**WHAT YOU HAVE TO DO**
The lines to copy are those with "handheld" in them. Pull each one from the entries below.

Excerpts from a dataset
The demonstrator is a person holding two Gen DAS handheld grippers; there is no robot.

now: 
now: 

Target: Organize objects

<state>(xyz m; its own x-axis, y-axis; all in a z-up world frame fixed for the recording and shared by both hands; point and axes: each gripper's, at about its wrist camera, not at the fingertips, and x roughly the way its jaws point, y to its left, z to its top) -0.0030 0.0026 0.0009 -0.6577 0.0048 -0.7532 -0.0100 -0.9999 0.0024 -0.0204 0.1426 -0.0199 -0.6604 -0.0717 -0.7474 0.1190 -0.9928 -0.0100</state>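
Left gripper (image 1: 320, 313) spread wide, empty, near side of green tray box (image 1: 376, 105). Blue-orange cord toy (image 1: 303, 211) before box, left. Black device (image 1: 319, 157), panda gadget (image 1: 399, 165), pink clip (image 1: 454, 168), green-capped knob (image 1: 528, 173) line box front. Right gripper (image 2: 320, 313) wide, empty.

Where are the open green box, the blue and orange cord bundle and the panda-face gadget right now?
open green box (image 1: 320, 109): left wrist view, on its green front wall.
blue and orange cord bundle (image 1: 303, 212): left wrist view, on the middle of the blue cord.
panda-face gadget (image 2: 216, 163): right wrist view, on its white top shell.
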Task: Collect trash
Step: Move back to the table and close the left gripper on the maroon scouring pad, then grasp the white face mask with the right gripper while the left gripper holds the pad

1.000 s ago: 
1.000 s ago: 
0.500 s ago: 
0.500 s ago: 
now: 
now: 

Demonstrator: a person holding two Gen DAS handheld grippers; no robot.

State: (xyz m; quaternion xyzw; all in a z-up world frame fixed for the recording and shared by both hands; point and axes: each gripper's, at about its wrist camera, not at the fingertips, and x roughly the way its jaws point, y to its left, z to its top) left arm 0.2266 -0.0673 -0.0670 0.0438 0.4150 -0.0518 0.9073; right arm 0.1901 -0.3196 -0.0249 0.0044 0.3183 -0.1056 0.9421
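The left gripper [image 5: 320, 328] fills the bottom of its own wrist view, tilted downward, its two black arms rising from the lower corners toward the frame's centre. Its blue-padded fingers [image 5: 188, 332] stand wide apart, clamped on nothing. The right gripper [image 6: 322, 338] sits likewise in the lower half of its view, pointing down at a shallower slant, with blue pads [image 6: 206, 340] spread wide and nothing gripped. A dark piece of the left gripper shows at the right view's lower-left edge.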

**EXERCISE RESPONSE**
The demonstrator is a person holding two Gen DAS handheld grippers; there is no robot.
Demonstrator: a person holding two Gen DAS handheld grippers; no robot.

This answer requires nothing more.